(Saved data entries)
------------------------------------------------

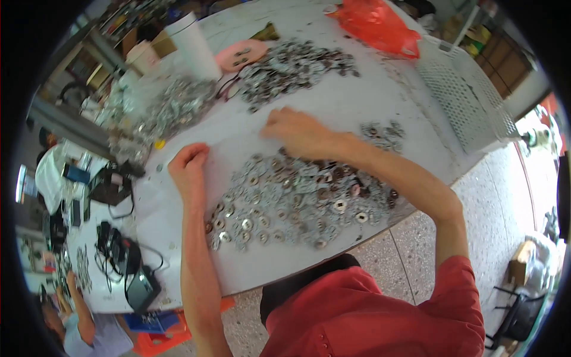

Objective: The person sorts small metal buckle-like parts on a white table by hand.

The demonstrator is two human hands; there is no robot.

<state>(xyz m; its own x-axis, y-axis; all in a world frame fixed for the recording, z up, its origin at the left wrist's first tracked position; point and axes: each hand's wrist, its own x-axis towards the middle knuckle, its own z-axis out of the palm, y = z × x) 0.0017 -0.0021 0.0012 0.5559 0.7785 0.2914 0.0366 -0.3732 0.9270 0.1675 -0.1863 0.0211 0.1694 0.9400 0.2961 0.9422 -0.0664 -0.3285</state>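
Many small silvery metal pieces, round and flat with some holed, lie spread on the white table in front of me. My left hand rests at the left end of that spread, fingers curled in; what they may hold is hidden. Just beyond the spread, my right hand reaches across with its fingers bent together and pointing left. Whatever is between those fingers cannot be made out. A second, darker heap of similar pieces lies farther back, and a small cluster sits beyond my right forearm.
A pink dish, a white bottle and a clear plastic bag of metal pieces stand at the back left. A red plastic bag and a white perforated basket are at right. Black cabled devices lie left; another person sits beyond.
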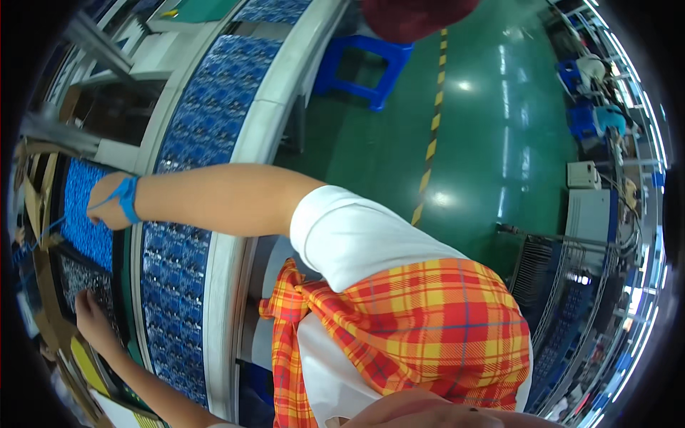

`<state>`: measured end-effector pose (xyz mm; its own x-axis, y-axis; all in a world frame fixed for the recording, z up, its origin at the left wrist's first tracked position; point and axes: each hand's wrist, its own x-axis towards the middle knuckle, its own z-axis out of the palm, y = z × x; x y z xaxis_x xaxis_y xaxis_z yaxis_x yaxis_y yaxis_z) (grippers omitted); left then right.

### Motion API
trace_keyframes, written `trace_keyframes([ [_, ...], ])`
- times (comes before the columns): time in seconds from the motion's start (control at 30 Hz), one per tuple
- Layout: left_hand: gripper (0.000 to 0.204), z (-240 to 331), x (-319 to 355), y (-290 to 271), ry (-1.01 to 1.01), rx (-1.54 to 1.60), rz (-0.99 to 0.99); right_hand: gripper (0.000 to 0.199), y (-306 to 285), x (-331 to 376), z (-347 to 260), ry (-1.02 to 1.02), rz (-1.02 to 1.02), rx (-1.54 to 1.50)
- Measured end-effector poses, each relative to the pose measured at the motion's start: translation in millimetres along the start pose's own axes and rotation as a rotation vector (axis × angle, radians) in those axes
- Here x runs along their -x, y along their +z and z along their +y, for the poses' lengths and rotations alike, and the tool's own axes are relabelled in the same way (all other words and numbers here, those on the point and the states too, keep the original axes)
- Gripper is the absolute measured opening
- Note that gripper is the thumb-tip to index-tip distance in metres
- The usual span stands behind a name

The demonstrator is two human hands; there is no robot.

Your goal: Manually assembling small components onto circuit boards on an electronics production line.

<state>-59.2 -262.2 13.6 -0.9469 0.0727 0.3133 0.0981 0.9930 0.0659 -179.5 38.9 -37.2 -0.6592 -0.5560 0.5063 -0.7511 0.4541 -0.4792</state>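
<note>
Glossy green floor (492, 128) shines; blue plastic stool (364, 64) looks smooth; checked cloth shirt (421, 335) matt; cardboard box (39, 200) dull.

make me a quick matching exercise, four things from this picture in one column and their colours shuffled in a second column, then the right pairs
Things:
1. stool
2. floor
3. wrist strap on one hand
4. cloth tied at the waist

Colours:
A. orange, red and yellow plaid
B. plain blue
C. green, with a yellow and black striped line
D. light blue, with a cord running off it

Pairs: 1-B, 2-C, 3-D, 4-A
</note>
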Motion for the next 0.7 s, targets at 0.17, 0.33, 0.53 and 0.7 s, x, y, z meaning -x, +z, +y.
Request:
trace_keyframes([
  [0.17, 0.029, 30.6, -7.9, 0.3, 0.024, 0.206, 0.014, 0.028, -2.7, 4.8, 8.2, 0.121, 0.092, -0.018],
  [0.33, 0.028, 125.1, -6.2, -23.7, 0.2, 0.153, -0.135, 0.028, -2.9, -7.9, 8.1, 0.136, 0.165, -0.063],
  [0.53, 0.027, 146.1, 0.9, 5.9, 0.243, 0.352, -0.205, 0.033, -3.1, -12.0, 7.6, 0.187, 0.09, -0.043],
  [0.7, 0.026, 154.2, 15.1, 6.0, 0.062, 0.316, -0.324, 0.035, 0.3, -5.5, 4.9, 0.18, 0.021, -0.051],
])
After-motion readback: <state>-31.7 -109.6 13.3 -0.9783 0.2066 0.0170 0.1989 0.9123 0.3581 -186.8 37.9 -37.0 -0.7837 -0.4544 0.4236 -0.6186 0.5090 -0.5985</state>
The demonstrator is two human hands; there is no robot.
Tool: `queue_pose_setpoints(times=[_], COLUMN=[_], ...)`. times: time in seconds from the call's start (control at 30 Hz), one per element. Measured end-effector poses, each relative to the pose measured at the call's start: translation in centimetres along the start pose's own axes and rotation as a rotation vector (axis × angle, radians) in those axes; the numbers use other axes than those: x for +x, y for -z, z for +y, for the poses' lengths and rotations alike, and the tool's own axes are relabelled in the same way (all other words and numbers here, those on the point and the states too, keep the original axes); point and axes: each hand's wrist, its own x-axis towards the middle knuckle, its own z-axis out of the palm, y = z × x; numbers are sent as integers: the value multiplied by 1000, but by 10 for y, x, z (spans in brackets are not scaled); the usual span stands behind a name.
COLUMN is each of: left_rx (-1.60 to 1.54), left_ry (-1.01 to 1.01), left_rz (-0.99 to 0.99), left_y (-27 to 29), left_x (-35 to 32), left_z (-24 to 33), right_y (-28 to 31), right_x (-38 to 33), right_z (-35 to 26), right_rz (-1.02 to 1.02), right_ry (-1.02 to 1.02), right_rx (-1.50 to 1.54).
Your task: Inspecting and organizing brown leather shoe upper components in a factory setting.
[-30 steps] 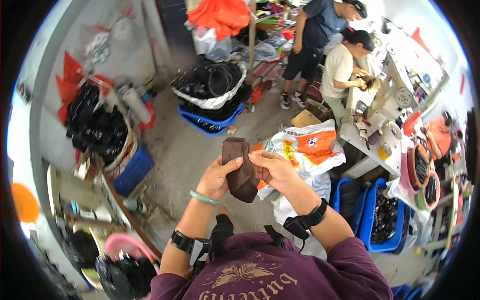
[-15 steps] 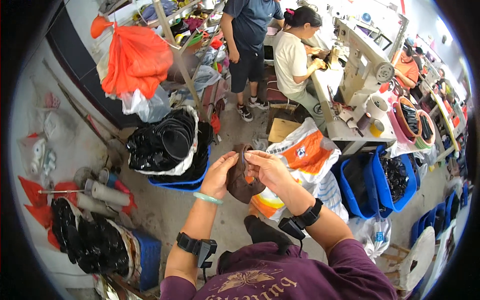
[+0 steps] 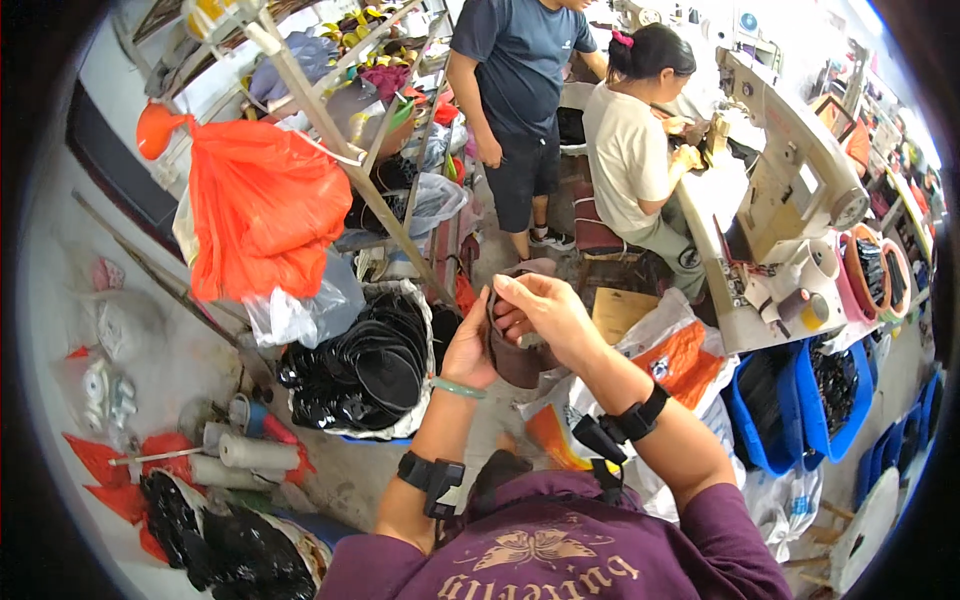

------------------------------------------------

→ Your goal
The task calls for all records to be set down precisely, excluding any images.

→ Reply to the task
Objective: The person sorts small metal buckle-like parts on a white table by hand.

The demonstrator is two human hands; there is no robot.

<state>(xyz m; its own x-axis, y-axis; all in a world frame fixed for the recording, z up, its origin at the left wrist's first tracked position; point and axes: each hand's wrist, its own x-axis towards the middle knuckle, its own z-axis out of the palm, y = z × x) 0.0017 -0.0021 0.0012 0.5559 0.7785 0.2914 0.0366 -0.3732 0.9270 0.1675 -0.1863 0.0211 0.1694 0.9400 0.2961 0.9422 -0.0664 -0.3285</state>
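Many small silvery metal pieces, round and flat with some holed, lie spread on the white table in front of me. My left hand rests at the left end of that spread, fingers curled in; what they may hold is hidden. Just beyond the spread, my right hand reaches across with its fingers bent together and pointing left. Whatever is between those fingers cannot be made out. A second, darker heap of similar pieces lies farther back, and a small cluster sits beyond my right forearm.
A pink dish, a white bottle and a clear plastic bag of metal pieces stand at the back left. A red plastic bag and a white perforated basket are at right. Black cabled devices lie left; another person sits beyond.
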
`<state>`: measured end-effector pose (xyz mm; its own x-axis, y-axis; all in a world frame fixed for the recording, z up, its origin at the left wrist's first tracked position; point and axes: each hand's wrist, its own x-axis towards the middle knuckle, its own z-axis out of the palm, y = z × x; x y z xaxis_x xaxis_y xaxis_z yaxis_x yaxis_y yaxis_z) (grippers omitted); left then right.

### Motion API
trace_keyframes, written `trace_keyframes([ [_, ...], ])`
- times (comes before the columns): time in seconds from the motion's start (control at 30 Hz), one per tuple
- Layout: left_hand: gripper (0.000 to 0.204), z (-240 to 331), x (-319 to 355), y (-290 to 271), ry (-1.01 to 1.01), rx (-1.54 to 1.60), rz (-0.99 to 0.99); right_hand: gripper (0.000 to 0.199), y (-306 to 285), x (-331 to 376), z (-347 to 260), ry (-1.02 to 1.02), rz (-1.02 to 1.02), rx (-1.54 to 1.50)
- Measured end-effector poses, each relative to the pose measured at the motion's start: translation in millimetres along the start pose's own axes and rotation as a rotation vector (axis × angle, radians) in those axes
- Here x runs along their -x, y along their +z and z along their +y, for the poses' lengths and rotations alike, and the tool's own axes are relabelled in the same way (all other words and numbers here, those on the point and the states too, keep the original axes)
- Gripper is the absolute measured opening
- Note that gripper is the thumb-tip to index-tip distance in metres
- The usual span stands behind a name

The demonstrator is two human hands; there is no robot.

Your goal: Manually assembling small components onto circuit boards on an electronics production line.

<state>-59.2 -262.2 13.6 -0.9469 0.0727 0.3133 0.0981 0.9930 0.0659 -179.5 38.9 -37.2 -0.6592 -0.5560 0.5063 -0.7511 0.4541 -0.4792</state>
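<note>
Glossy green floor (492, 128) shines; blue plastic stool (364, 64) looks smooth; checked cloth shirt (421, 335) matt; cardboard box (39, 200) dull.

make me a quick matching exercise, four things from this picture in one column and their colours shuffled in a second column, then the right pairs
Things:
1. stool
2. floor
3. wrist strap on one hand
4. cloth tied at the waist

Colours:
A. orange, red and yellow plaid
B. plain blue
C. green, with a yellow and black striped line
D. light blue, with a cord running off it

Pairs: 1-B, 2-C, 3-D, 4-A
</note>
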Motion for the next 0.7 s, targets at 0.17, 0.33, 0.53 and 0.7 s, x, y, z meaning -x, +z, +y.
Request:
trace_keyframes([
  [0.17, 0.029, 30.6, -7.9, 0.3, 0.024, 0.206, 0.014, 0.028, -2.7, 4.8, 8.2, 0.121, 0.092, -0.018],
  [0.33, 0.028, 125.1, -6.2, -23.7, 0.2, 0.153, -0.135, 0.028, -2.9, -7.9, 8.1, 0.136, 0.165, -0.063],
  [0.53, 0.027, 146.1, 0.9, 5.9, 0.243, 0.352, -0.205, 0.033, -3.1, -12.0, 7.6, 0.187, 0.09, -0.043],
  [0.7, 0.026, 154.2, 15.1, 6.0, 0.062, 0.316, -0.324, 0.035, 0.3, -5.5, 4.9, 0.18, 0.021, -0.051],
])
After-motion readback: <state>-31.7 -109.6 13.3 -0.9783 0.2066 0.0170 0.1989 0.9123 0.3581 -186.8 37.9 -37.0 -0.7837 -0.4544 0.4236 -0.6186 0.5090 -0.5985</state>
The demonstrator is two human hands; there is no robot.
Tool: `queue_pose_setpoints(times=[_], COLUMN=[_], ...)`. times: time in seconds from the call's start (control at 30 Hz), one per element. Measured end-effector poses, each relative to the pose measured at the call's start: translation in centimetres along the start pose's own axes and rotation as a rotation vector (axis × angle, radians) in those axes; the numbers use other axes than those: x for +x, y for -z, z for +y, for the poses' lengths and rotations alike, and the tool's own axes are relabelled in the same way (all other words and numbers here, those on the point and the states too, keep the original axes); point and axes: each hand's wrist, its own x-axis towards the middle knuckle, its own z-axis out of the palm, y = z × x; numbers are sent as integers: the value multiplied by 1000, but by 10 for y, x, z (spans in brackets are not scaled); the usual span stands behind a name.
COLUMN is each of: left_rx (-1.60 to 1.54), left_ry (-1.01 to 1.01), left_rz (-0.99 to 0.99), left_y (-27 to 29), left_x (-35 to 32), left_z (-24 to 33), right_y (-28 to 31), right_x (-38 to 33), right_z (-35 to 26), right_rz (-1.02 to 1.02), right_ry (-1.02 to 1.02), right_rx (-1.50 to 1.54).
Your task: Inspecting and organizing brown leather shoe upper components in a factory setting.
[-30 steps] 
[-15 steps] 
[+0 steps] 

The work on this exercise is now complete.